What you should do - Would you please output all the records exactly as given? Pictures should not appear in the copy.

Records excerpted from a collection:

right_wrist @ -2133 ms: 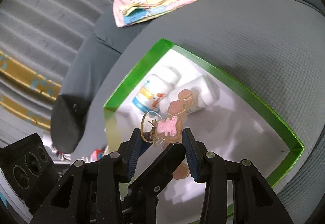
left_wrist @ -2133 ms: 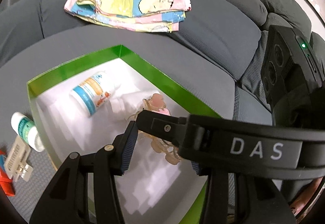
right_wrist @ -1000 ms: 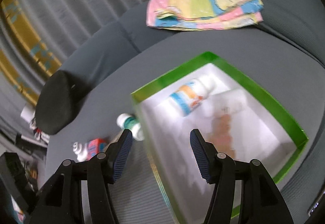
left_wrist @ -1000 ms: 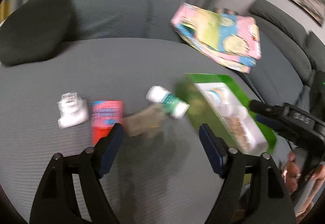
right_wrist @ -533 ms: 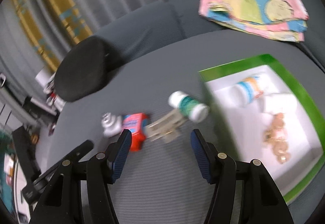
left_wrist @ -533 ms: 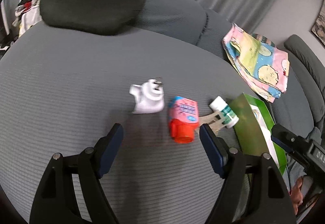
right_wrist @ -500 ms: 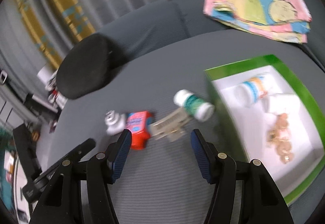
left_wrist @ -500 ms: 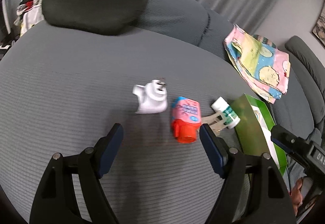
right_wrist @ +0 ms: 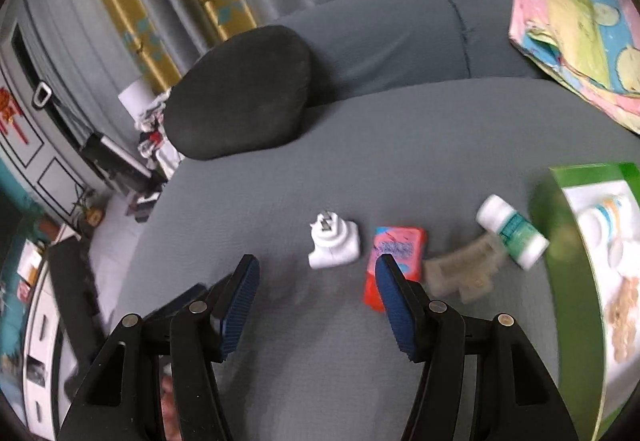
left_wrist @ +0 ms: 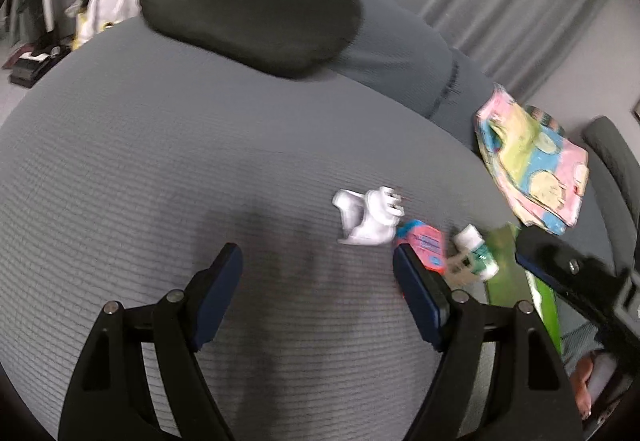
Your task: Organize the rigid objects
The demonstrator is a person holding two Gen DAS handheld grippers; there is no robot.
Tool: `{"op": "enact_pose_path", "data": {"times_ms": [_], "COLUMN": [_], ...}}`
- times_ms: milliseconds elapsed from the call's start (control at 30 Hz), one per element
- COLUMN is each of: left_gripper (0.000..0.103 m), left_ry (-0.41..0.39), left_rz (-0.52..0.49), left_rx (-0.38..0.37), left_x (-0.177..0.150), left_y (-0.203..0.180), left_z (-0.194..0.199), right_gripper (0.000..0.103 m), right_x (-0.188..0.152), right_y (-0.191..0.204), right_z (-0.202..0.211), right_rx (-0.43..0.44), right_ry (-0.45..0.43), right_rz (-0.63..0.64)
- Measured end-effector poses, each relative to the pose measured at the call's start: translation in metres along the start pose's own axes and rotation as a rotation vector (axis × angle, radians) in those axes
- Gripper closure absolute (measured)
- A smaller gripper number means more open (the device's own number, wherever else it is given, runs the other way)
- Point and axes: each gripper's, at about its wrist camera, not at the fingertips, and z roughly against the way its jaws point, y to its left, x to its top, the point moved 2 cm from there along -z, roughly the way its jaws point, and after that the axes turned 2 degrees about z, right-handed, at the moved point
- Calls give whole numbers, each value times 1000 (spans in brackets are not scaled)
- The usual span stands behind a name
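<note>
Loose items lie in a row on the grey sofa seat: a white plug adapter [left_wrist: 366,219] [right_wrist: 334,243], a pink and red box [left_wrist: 424,245] [right_wrist: 396,259], a beige clip [right_wrist: 464,273] and a white bottle with a green label [left_wrist: 478,251] [right_wrist: 512,231]. To their right stands the green box [left_wrist: 508,269] [right_wrist: 568,241], with another bottle [right_wrist: 604,217] and an amber hair clip [right_wrist: 624,317] inside. My left gripper [left_wrist: 316,257] hangs open and empty, left of the adapter. My right gripper [right_wrist: 316,269] is open and empty just in front of the adapter.
A black cushion [left_wrist: 248,1] [right_wrist: 240,93] rests at the back of the seat. A folded cartoon cloth [left_wrist: 536,169] [right_wrist: 580,41] lies at the back right. The seat's left edge drops to a cluttered floor [right_wrist: 120,209]. The right gripper's finger [left_wrist: 560,273] shows over the green box.
The right gripper let go of the hair clip, which now lies in the green box. Both grippers swung left, away from the box and over the loose items on the seat.
</note>
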Motion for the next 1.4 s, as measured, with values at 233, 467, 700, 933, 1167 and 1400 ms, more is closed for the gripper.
{"op": "enact_pose_path", "data": {"times_ms": [233, 467, 700, 933, 1167, 1400], "left_gripper": [26, 26, 26, 26, 26, 26], "left_ry": [5, 8, 7, 1, 21, 81], "left_rz": [41, 115, 130, 133, 105, 67], "left_rx": [86, 65, 82, 81, 76, 82], "left_x": [4, 16, 19, 17, 12, -4], "left_y": [30, 54, 66, 69, 59, 43], "left_z": [4, 12, 19, 24, 21, 4], "right_gripper": [41, 41, 47, 57, 57, 57], "right_x": [19, 17, 10, -1, -25, -78], "right_y": [8, 0, 4, 17, 31, 11], "right_z": [-79, -129, -150, -133, -80, -51], "right_rx": [-116, -214, -233, -142, -105, -137], "right_ry": [121, 206, 212, 208, 214, 239], "right_rz": [26, 33, 61, 64, 94, 84]}}
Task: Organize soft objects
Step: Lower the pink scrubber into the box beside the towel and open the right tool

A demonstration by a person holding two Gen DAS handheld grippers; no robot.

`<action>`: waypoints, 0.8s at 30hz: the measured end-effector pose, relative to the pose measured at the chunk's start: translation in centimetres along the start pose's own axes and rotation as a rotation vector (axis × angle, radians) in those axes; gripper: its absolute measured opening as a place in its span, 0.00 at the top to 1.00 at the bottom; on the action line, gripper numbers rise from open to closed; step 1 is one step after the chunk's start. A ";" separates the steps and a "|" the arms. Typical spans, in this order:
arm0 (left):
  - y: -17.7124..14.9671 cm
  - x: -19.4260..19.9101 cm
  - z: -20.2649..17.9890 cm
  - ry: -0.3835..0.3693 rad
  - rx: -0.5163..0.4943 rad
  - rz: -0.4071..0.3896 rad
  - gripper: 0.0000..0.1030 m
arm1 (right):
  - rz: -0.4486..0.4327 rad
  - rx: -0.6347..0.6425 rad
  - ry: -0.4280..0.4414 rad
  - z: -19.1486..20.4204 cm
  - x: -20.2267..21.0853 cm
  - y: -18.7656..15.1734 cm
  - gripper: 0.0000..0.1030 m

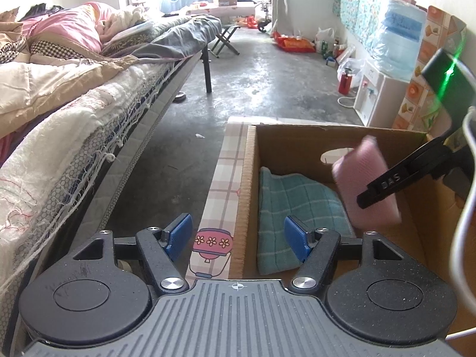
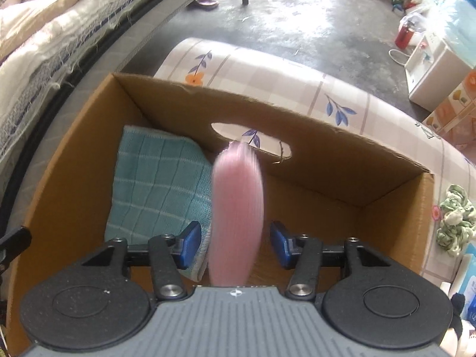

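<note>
While the right gripper (image 2: 235,245) is hanging over the cardboard box (image 2: 342,160), its jaws are standing apart and a blurred pink cloth (image 2: 236,214) is dropping between them, clear of both pads, beside the folded teal towel (image 2: 157,184) inside. Holding steady until it settles looks wise. The left gripper (image 1: 238,235) is waiting at the box's edge, jaws apart and empty.

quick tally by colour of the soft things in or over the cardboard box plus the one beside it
teal checked cloth, lying in the cardboard box: 1
pink cloth, over the box between the right gripper fingers, blurred, pads not pressing it: 1
green and white scrunchie, outside the box on the tablecloth: 1
total: 3
</note>
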State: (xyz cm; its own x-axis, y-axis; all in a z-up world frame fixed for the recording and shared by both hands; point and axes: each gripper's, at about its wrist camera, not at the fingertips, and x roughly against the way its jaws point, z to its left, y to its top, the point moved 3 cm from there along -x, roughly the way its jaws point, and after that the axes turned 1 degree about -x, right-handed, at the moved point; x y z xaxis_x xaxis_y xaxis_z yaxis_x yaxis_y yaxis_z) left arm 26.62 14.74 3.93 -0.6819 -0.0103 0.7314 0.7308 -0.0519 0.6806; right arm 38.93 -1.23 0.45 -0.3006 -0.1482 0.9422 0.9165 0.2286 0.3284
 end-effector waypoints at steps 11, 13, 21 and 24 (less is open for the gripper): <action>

The completed task -
right_wrist @ -2133 ms: 
left_wrist @ -2133 ms: 
right_wrist @ -1000 ms: 
left_wrist @ -1000 ms: 
right_wrist @ -533 ms: 
left_wrist @ -533 ms: 
right_wrist @ -500 ms: 
left_wrist @ -500 ms: 
right_wrist @ +0 ms: 
left_wrist @ +0 ms: 
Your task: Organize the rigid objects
The demonstrator is a person holding two Gen DAS handheld grippers; there is no robot.
Tool: `{"op": "enact_pose_path", "data": {"times_ms": [_], "COLUMN": [_], ...}}`
- times_ms: milliseconds elapsed from the call's start (control at 30 Hz), one per element
- COLUMN is each of: left_gripper (0.000..0.103 m), left_ry (-0.41..0.39), left_rz (-0.52..0.49), left_rx (-0.38..0.37), left_x (-0.177..0.150), left_y (-0.203..0.180), left_z (-0.194..0.199), right_gripper (0.000..0.103 m), right_x (-0.188..0.152), right_y (-0.191..0.204), right_z (-0.202..0.211), right_rx (-0.43..0.44), right_ry (-0.45..0.43), right_rz (-0.63..0.64)
- Measured end-effector poses, each relative to the pose measured at the call's start: translation in metres along the start pose's own axes and rotation as a rotation vector (axis × angle, radians) in those axes
- Gripper closure absolute (measured)
- A smaller gripper number means more open (the device's own number, wherever else it is given, runs the other way)
- Point and axes: each gripper's, at about its wrist camera, not at the fingertips, and z roughly against the way its jaws point, y to its left, x to its top, the point moved 2 cm from there along -z, roughly the way its jaws point, and after that the axes turned 2 degrees about z, right-handed, at the moved point
- Calls give whole numbers, each value times 1000 (spans in brackets are not scaled)
- The usual span stands behind a name
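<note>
Loose items lie in a row on the grey sofa seat: a white plug adapter [left_wrist: 366,219] [right_wrist: 334,243], a pink and red box [left_wrist: 424,245] [right_wrist: 396,259], a beige clip [right_wrist: 464,273] and a white bottle with a green label [left_wrist: 478,251] [right_wrist: 512,231]. To their right stands the green box [left_wrist: 508,269] [right_wrist: 568,241], with another bottle [right_wrist: 604,217] and an amber hair clip [right_wrist: 624,317] inside. My left gripper [left_wrist: 316,257] hangs open and empty, left of the adapter. My right gripper [right_wrist: 316,269] is open and empty just in front of the adapter.
A black cushion [left_wrist: 248,1] [right_wrist: 240,93] rests at the back of the seat. A folded cartoon cloth [left_wrist: 536,169] [right_wrist: 580,41] lies at the back right. The seat's left edge drops to a cluttered floor [right_wrist: 120,209]. The right gripper's finger [left_wrist: 560,273] shows over the green box.
The right gripper let go of the hair clip, which now lies in the green box. Both grippers swung left, away from the box and over the loose items on the seat.
</note>
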Motion for the next 1.4 s, as measured, with values at 233, 467, 700, 933, 1167 and 1400 ms, more is closed for the gripper.
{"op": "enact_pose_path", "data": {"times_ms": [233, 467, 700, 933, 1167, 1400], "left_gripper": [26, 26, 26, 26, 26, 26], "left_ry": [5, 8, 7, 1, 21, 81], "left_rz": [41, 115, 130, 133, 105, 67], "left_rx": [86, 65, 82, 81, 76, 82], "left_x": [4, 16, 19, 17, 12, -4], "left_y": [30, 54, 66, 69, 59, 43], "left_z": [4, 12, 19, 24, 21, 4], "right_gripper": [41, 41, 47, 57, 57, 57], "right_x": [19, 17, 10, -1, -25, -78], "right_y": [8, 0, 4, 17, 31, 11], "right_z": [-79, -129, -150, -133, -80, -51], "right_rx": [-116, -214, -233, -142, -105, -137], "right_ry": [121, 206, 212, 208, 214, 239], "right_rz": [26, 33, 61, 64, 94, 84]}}
Task: Organize soft objects
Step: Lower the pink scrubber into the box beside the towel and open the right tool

A demonstration by a person holding two Gen DAS handheld grippers; no robot.

`<action>`: waypoints, 0.8s at 30hz: the measured end-effector pose, relative to the pose measured at the chunk's start: translation in centimetres along the start pose's own axes and rotation as a rotation vector (axis × angle, radians) in those axes; gripper: its absolute measured opening as a place in its span, 0.00 at the top to 1.00 at the bottom; on the action line, gripper numbers rise from open to closed; step 1 is one step after the chunk's start. A ";" separates the steps and a "|" the arms. Typical spans, in this order:
arm0 (left):
  - y: -17.7124..14.9671 cm
  - x: -19.4260..19.9101 cm
  - z: -20.2649..17.9890 cm
  - ry: -0.3835..0.3693 rad
  - rx: -0.5163..0.4943 rad
  - rz: -0.4071..0.3896 rad
  - gripper: 0.0000..0.1030 m
arm1 (right):
  - rz: -0.4486..0.4327 rad
  - rx: -0.6347..0.6425 rad
  - ry: -0.4280..0.4414 rad
  - z: -19.1486..20.4204 cm
  - x: -20.2267..21.0853 cm
  - y: -18.7656..15.1734 cm
  - gripper: 0.0000..0.1030 m


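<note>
While the right gripper (image 2: 235,245) is hanging over the cardboard box (image 2: 342,160), its jaws are standing apart and a blurred pink cloth (image 2: 236,214) is dropping between them, clear of both pads, beside the folded teal towel (image 2: 157,184) inside. Holding steady until it settles looks wise. The left gripper (image 1: 238,235) is waiting at the box's edge, jaws apart and empty.

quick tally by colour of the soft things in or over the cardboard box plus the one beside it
teal checked cloth, lying in the cardboard box: 1
pink cloth, over the box between the right gripper fingers, blurred, pads not pressing it: 1
green and white scrunchie, outside the box on the tablecloth: 1
total: 3
</note>
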State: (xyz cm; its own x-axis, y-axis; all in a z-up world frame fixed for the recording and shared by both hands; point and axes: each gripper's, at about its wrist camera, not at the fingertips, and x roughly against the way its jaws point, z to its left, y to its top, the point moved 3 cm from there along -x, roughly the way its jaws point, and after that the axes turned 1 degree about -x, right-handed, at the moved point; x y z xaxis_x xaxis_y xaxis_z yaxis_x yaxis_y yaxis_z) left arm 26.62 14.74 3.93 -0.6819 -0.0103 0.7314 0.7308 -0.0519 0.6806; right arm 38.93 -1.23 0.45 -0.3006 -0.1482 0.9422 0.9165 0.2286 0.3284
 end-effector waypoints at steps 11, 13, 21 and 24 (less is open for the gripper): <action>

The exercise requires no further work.